**WHAT YOU NEED TO DO**
Look through the records below for the line with "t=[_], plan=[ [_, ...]" and the line with "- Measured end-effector", then return those lines and all lines between, exactly.
*** Begin section ***
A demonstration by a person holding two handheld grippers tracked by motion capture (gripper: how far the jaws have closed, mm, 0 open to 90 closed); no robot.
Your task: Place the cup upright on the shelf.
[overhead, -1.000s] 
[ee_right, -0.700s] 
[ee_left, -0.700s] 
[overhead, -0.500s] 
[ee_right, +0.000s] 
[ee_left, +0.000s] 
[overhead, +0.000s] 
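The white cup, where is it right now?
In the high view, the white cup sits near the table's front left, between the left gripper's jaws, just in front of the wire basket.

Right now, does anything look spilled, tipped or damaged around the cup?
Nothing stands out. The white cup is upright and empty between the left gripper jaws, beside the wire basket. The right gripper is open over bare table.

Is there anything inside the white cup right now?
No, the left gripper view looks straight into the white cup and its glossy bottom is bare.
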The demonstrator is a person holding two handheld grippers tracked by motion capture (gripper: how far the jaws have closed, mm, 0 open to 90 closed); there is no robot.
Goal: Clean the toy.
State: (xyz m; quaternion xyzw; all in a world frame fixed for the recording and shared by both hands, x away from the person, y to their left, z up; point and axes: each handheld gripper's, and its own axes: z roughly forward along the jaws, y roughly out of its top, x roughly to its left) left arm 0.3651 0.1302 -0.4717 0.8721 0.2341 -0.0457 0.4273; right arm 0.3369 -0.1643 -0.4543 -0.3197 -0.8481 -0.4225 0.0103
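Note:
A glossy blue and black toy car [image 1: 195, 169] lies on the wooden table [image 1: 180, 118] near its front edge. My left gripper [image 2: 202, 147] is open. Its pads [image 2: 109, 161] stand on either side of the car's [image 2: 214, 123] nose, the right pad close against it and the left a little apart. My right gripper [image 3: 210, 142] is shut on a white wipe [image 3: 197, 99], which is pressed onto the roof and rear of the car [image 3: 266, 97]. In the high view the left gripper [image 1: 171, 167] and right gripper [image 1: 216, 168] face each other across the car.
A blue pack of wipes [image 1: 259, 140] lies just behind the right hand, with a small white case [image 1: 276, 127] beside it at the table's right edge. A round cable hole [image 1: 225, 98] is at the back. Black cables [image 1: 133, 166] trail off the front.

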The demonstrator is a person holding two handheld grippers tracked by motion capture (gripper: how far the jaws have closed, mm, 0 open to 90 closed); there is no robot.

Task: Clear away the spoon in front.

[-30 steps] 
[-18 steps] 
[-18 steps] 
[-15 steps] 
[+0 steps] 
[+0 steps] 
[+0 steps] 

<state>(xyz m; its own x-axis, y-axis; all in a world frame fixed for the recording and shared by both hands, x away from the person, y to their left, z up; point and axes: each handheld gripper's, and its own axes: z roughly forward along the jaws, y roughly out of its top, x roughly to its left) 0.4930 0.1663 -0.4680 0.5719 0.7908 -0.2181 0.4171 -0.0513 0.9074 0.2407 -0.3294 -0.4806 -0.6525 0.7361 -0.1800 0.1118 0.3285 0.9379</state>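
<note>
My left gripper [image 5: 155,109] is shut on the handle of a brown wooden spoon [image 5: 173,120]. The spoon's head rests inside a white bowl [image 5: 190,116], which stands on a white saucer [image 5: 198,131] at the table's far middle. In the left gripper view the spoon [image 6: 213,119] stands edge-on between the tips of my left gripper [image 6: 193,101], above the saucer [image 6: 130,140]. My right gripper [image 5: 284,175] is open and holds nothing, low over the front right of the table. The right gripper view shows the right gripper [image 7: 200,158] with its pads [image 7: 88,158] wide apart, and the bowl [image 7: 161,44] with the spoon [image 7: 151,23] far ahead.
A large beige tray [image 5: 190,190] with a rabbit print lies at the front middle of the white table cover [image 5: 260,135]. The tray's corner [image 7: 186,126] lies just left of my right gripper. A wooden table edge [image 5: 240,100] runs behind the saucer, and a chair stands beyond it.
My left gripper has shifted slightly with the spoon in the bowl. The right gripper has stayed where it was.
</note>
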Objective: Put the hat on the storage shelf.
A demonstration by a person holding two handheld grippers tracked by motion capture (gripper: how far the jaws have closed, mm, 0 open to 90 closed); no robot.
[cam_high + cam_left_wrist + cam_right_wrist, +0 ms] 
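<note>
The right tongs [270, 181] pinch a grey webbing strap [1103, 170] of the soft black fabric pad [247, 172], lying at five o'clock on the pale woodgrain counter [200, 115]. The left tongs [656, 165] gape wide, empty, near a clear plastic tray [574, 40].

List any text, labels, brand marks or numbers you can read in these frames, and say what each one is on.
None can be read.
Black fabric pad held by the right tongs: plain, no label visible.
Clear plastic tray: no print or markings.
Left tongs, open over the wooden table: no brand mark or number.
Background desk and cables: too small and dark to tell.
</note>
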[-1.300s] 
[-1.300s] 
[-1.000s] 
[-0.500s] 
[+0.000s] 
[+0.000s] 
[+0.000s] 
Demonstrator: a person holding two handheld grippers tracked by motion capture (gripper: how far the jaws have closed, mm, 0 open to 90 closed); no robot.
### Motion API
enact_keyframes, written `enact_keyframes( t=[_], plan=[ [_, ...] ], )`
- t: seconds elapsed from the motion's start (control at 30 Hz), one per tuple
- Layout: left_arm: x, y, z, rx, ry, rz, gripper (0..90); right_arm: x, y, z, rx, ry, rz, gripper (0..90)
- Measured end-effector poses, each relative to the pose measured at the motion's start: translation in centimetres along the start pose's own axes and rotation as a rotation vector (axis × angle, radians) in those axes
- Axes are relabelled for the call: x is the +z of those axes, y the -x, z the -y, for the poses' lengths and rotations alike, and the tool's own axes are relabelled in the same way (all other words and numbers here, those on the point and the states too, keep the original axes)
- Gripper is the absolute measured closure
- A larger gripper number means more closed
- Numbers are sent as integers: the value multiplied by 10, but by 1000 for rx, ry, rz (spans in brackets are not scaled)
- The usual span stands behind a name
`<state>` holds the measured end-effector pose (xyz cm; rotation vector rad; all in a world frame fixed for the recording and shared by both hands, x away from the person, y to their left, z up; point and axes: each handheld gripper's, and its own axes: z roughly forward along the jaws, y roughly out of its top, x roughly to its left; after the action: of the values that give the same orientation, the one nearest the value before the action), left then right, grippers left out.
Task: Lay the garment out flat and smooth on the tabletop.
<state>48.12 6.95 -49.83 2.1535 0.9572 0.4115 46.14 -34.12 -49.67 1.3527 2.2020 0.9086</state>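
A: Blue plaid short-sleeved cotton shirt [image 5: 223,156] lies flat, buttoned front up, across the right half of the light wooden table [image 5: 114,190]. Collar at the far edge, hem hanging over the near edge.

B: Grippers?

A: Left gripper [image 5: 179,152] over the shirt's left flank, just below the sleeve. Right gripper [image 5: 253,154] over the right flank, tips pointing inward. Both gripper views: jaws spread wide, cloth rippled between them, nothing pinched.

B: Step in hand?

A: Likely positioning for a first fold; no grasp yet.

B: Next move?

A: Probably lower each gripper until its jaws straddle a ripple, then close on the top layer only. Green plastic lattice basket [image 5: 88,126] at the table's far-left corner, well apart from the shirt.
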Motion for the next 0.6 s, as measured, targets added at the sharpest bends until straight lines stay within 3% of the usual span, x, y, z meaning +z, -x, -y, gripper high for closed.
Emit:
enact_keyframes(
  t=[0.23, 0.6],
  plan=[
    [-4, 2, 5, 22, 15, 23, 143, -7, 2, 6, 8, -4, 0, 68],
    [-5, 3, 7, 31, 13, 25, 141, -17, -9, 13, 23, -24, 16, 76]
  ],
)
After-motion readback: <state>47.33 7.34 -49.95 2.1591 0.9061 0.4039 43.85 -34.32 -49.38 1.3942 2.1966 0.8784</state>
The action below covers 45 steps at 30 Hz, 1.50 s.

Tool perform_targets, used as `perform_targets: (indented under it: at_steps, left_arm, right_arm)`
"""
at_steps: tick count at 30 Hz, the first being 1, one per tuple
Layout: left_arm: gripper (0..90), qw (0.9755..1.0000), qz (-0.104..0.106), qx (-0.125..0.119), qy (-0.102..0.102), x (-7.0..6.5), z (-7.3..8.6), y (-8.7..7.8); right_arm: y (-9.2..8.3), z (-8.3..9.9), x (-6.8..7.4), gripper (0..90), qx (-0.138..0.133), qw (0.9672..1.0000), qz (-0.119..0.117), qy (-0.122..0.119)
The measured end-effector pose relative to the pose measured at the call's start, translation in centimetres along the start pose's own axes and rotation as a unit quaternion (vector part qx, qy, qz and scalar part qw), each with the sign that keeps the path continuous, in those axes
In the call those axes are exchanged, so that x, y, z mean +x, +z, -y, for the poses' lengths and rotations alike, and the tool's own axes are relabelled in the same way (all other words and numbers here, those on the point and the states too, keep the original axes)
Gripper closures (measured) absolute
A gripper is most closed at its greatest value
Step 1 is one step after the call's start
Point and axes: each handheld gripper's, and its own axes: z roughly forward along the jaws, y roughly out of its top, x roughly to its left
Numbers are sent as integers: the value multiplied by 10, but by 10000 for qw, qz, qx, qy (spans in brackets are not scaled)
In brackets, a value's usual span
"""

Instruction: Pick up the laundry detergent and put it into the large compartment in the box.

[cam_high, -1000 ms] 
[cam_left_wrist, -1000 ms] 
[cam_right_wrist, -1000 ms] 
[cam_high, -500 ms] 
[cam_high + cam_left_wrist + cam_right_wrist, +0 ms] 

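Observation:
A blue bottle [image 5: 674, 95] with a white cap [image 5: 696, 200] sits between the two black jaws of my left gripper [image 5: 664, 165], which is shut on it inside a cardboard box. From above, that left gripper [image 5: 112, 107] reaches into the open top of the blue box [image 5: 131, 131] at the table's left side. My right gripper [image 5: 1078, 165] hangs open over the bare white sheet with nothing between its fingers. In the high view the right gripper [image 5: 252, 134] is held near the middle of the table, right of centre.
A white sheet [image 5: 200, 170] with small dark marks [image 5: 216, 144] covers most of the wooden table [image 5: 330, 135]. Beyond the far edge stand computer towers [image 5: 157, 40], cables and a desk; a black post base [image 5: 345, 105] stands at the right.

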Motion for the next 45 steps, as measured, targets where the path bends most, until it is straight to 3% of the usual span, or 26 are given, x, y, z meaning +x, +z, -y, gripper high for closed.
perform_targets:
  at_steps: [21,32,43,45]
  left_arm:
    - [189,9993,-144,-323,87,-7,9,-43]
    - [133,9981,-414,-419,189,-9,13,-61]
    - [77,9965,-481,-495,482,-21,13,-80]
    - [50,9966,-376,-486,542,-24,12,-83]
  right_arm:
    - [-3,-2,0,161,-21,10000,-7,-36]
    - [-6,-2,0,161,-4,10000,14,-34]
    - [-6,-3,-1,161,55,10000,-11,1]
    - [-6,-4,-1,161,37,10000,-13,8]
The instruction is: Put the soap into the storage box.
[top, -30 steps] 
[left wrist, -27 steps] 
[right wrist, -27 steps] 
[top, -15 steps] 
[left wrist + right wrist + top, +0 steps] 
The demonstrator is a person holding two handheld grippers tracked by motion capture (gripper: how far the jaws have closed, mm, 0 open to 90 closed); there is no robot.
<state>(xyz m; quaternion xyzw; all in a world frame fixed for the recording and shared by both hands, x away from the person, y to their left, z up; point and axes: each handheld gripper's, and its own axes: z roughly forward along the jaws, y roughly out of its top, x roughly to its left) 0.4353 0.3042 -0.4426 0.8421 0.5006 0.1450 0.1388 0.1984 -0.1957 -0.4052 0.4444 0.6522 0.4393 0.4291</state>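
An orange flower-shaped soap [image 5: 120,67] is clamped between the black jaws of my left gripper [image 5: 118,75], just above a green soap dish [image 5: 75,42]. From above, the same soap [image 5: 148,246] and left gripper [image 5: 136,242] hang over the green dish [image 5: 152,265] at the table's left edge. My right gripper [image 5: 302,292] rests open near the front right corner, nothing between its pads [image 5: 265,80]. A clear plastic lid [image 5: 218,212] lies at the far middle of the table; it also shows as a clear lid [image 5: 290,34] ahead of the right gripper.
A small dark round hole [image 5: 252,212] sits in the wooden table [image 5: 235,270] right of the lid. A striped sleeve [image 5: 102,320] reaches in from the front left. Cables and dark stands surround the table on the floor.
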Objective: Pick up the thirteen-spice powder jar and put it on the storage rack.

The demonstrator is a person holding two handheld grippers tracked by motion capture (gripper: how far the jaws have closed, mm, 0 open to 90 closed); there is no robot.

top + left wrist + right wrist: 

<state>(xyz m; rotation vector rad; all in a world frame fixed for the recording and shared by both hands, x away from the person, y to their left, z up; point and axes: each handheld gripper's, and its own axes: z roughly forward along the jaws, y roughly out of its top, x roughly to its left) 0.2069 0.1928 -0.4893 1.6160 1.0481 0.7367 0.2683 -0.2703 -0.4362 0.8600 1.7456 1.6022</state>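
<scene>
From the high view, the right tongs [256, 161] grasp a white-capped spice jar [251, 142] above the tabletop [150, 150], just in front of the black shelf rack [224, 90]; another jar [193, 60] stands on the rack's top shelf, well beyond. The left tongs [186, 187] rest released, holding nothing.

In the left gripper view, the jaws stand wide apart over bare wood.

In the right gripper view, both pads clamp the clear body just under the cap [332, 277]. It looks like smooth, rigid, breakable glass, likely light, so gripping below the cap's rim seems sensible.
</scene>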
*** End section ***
**OUTPUT FOR THIS TASK**
enact_keyframes, written `enact_keyframes( t=[_], plan=[ [_, ...] ], )`
- t: seconds elapsed from the motion's start (control at 30 Hz), one per tuple
- Layout: left_arm: x, y, z, rx, ry, rz, gripper (0..90); right_arm: x, y, z, rx, ry, rz, gripper (0..90)
- Measured end-effector poses, each relative to the pose measured at the motion's start: translation in centimetres along the start pose's own axes and rotation as a rotation vector (axis × angle, radians) in those axes

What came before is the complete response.